Una vez permitió que Yacchan muerda su pan relleno de frejol rojo. Toono se alteró al pensar que fue un beso indirecto, y se recordó a sí mismo que Yacchan era un hombre. Un hombre igual que Kashima. Pero a la vez, en un rincón de su cabeza, ello era tan insignificante. Pese a lo rudo que podía ser Yacchan, su perfil seguía manteniéndose dulce cuando sonreía con hosquedad.

Era extraño, a su parecer.

Kashima lo había besado, se le había insinuado y pretendió confesarse. Sin embargo, su reacción fue de histeria total. Aquellos sucesos lo habían dejado tan sorprendido, pues el tacto no era suave como los de una chica. Sus labios no eran gruesos, su piel tampoco era sedosa, y el serpentear de sus brazos lo hacían sentir protegido.

La sensación de estar con Kashima no era insoportable, mas probaba ser errónea. Era un hombre después de todo. Era incorrecto fijarse en él de esa forma.

Si pensaba en Yacchan, su imaginación tomaba vuelo. Era un hombre. Pero no importaba. No era incorrecto fijarse en él, tampoco permitir que ese calor lo invada cada vez que charlaban en el salón, o sentía las ganas de mandarle un mensaje durante el taller de fotografía: su manera preferida de olvidarse de las manías de los demás miembros y los gemidos de ninfómanas que salían de la habitación.

Toono había visto el porte de Yacchan en distintas situaciones; escuchó los variados tonos de voz y lo divertido que podía ser cuando lo fastidiaba; cada contorno de su cuerpo y cómo flexionaba sus músculos para calentarse antes de ir a correr por las mañanas. Su intención jamás fue verle los muslos o las pantorrillas, pero sus ojos siempre terminaban vagando por esas zonas.

«Las tiene tan firmes», había pensado y se había cubierto la boca de la vergüenza.

—¿En qué andas pensando? —espetó Yacchan, y se acercó a Toono por la espalda.
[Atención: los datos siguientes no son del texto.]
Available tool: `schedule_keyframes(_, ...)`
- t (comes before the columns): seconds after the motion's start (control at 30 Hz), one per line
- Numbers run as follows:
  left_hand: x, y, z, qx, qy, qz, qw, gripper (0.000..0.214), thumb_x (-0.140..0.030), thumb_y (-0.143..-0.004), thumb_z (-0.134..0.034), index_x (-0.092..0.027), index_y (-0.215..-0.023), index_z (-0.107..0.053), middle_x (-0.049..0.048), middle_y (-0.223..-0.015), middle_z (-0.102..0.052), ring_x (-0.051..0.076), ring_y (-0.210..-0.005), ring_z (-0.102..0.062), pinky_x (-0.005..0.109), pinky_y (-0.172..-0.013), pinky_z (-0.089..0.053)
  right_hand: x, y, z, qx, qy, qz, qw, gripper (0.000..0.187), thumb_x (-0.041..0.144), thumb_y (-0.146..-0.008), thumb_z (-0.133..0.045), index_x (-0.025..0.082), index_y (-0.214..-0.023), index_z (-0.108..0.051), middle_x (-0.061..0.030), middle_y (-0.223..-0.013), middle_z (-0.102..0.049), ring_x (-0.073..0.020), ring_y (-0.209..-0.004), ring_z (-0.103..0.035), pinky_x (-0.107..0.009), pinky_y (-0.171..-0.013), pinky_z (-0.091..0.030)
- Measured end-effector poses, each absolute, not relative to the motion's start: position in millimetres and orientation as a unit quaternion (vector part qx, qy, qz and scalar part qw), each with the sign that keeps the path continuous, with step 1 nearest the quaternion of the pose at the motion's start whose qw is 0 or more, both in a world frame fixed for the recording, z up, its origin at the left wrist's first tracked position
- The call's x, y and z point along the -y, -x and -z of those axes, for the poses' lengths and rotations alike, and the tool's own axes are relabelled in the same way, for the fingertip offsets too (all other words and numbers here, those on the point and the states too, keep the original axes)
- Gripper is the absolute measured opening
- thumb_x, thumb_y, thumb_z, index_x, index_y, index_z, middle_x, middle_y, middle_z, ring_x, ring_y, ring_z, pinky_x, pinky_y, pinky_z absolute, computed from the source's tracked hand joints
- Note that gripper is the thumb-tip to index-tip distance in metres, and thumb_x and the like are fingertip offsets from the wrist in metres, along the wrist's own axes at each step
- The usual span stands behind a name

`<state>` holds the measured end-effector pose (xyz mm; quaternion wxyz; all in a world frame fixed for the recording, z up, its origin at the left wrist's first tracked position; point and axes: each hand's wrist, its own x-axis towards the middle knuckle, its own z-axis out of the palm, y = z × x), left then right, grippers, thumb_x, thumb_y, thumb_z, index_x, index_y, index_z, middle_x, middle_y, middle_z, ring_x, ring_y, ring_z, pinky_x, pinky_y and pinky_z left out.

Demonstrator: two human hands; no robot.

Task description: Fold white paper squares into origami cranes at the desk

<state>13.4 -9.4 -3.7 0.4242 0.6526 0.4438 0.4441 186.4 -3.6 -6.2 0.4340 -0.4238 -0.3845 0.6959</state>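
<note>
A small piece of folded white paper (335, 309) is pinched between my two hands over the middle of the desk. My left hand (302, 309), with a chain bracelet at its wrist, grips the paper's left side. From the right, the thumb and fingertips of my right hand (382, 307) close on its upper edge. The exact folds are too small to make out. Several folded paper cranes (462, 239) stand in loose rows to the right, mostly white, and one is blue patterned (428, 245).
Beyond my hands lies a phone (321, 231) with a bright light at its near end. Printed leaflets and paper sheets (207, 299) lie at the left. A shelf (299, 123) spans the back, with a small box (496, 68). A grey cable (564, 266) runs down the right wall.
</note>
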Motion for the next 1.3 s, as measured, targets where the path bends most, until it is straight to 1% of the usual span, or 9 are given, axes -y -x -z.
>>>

Absorto en sus pensamientos, Toono se había cortado el dedo al pelar el tomate. Yacchan lo guío al lavadero y lavaron la herida. Toono intentó liberarse de su agarre y pretendió darse un espacio entre ambos.
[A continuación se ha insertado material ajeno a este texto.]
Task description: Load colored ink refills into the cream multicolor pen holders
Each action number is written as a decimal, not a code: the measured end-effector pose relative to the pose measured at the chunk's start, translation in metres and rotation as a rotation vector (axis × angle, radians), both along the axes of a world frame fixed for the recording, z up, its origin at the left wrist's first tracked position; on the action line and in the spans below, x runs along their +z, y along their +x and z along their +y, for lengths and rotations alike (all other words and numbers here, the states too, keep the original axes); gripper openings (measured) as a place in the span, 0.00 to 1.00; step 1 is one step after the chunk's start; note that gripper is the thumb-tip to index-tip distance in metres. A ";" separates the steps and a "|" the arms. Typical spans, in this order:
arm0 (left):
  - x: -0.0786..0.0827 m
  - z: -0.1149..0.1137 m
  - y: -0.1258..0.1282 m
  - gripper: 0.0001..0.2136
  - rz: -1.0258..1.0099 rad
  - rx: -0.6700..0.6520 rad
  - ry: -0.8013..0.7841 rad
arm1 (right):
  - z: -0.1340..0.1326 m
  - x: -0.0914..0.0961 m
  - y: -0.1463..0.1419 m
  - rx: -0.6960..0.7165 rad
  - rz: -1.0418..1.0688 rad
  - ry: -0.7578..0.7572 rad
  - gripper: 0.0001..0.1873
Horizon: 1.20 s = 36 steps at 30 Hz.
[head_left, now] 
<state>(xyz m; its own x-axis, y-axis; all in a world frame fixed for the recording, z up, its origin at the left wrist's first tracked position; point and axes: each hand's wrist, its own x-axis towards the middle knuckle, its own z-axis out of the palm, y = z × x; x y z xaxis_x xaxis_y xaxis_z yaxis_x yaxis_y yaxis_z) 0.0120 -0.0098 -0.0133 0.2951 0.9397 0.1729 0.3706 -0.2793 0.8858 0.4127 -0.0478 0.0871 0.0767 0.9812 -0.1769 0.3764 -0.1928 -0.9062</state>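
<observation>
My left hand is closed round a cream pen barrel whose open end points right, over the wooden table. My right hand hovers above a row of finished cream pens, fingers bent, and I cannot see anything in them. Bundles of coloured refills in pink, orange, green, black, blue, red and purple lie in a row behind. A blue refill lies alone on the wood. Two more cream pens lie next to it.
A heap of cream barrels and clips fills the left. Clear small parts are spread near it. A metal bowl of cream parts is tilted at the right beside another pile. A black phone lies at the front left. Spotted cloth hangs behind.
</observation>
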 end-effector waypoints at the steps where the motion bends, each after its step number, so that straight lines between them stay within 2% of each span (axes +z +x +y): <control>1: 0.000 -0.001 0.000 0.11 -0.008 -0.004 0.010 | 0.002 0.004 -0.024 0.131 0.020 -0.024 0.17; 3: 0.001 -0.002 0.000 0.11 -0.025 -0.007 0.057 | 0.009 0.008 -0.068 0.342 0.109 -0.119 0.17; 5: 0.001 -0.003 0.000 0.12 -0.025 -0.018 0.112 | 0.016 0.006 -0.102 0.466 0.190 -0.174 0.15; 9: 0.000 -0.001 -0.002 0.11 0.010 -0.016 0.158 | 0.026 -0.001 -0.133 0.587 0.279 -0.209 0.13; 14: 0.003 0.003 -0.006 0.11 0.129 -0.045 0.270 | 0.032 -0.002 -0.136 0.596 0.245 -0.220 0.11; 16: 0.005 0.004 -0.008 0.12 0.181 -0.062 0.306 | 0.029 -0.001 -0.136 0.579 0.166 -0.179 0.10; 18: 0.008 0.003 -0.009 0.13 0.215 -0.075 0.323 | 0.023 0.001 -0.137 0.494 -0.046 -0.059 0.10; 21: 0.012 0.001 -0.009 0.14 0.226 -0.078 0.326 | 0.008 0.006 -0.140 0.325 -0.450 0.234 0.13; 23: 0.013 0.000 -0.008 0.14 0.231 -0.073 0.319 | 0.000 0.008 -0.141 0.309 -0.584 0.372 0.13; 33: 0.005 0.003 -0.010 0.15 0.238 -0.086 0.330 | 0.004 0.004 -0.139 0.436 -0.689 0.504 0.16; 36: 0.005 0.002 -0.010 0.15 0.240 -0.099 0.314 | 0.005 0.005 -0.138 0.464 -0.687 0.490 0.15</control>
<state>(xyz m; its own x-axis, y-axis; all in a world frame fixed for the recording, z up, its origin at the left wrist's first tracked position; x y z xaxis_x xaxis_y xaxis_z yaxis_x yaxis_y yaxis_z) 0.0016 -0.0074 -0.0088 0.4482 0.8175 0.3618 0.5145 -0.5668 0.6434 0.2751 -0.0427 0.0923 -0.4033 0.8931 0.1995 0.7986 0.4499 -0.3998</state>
—Yo puedo hacerlo —le aseguró, y se enrolló el dedo con un pedazo de papel.

—Y distraerte también —amonestó Yacchan, volviéndolo a agarrar del brazo—. Tengo una caja de banditas en el baño. Anda toma una. Yo terminaré de cocinar.
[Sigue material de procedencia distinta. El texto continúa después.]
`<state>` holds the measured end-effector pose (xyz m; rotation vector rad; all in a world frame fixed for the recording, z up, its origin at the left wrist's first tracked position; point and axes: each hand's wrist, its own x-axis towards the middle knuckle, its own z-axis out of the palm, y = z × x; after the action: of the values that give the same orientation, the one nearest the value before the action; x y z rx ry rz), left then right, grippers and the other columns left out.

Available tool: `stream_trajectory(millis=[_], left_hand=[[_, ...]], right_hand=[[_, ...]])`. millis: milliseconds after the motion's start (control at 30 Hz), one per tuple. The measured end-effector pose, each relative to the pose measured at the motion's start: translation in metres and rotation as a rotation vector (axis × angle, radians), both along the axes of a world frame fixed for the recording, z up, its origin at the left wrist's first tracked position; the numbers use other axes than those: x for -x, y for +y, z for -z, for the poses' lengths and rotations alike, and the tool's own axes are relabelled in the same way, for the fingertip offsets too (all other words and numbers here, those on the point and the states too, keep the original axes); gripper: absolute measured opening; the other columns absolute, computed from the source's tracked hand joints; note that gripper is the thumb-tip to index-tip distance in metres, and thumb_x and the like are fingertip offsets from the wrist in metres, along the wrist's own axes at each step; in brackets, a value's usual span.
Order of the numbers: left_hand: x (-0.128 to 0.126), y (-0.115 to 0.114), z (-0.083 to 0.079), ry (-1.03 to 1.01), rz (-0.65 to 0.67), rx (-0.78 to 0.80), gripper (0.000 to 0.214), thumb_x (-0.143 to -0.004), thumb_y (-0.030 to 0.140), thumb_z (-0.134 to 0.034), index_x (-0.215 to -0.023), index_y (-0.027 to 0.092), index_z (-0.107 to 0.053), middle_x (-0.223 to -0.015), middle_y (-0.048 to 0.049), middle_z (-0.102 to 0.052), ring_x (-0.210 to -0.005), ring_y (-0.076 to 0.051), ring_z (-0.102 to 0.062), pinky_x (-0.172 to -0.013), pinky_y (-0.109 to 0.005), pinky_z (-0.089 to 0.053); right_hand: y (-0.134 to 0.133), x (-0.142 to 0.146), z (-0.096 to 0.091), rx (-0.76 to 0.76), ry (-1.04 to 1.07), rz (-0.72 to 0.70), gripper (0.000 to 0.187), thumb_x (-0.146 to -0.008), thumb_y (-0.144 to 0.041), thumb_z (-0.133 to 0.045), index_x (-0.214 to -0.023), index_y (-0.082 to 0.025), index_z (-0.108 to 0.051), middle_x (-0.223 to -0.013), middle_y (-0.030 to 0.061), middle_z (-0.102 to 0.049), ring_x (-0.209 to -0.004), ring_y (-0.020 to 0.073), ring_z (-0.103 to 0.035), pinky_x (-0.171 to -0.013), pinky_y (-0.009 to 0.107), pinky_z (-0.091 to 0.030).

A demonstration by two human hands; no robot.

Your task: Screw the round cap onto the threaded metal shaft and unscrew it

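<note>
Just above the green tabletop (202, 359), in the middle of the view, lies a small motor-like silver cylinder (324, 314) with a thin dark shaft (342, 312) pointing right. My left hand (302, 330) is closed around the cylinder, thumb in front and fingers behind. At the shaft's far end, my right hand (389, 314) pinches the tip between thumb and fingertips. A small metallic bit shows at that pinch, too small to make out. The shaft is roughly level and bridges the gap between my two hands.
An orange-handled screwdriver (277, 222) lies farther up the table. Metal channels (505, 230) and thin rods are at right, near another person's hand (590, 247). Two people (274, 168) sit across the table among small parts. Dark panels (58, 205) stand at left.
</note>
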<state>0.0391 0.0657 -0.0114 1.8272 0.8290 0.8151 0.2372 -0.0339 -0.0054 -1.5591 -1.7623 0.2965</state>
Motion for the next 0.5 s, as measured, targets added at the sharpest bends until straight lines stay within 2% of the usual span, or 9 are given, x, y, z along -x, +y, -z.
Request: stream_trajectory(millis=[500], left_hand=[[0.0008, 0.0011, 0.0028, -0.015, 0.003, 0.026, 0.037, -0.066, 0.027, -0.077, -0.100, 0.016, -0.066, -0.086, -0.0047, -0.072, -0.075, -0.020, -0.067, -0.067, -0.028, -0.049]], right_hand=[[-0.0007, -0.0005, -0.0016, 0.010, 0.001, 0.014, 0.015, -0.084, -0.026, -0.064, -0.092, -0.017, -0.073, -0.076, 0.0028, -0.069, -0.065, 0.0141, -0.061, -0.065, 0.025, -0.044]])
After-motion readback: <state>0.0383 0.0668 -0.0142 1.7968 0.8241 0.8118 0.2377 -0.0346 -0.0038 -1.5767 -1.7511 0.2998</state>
—Sólo es un corte —refunfuñó Toono.

—Se puede infectar.

—No es un corte profundo.

Yacchan bufó.

—¿Desde cuándo eres tan terco? —sonrió Yacchan.

—¿Desde cuándo te preocupas tanto? —contratacó Toono con picardía.

Yacchan levantó el índice y lo bajó.

—T-tú ganas por esta vez —replicó nervudo en un susurro, ruborizándose.

La cena la tuvieron cerca de la ventana. Yacchan había bajado la intensidad de las luces y esperaron por la pequeña lluvia de estrellas que pasarían en esta estación. Antes de iniciar con la merienda, para su suerte, comenzaron su recorrido. Y mientras Yacchan las admiraba con complacencia, Toono viró hacia él.

Definitivamente no importaba si Yacchan era un hombre.

Él era como una estrella en su firmamento.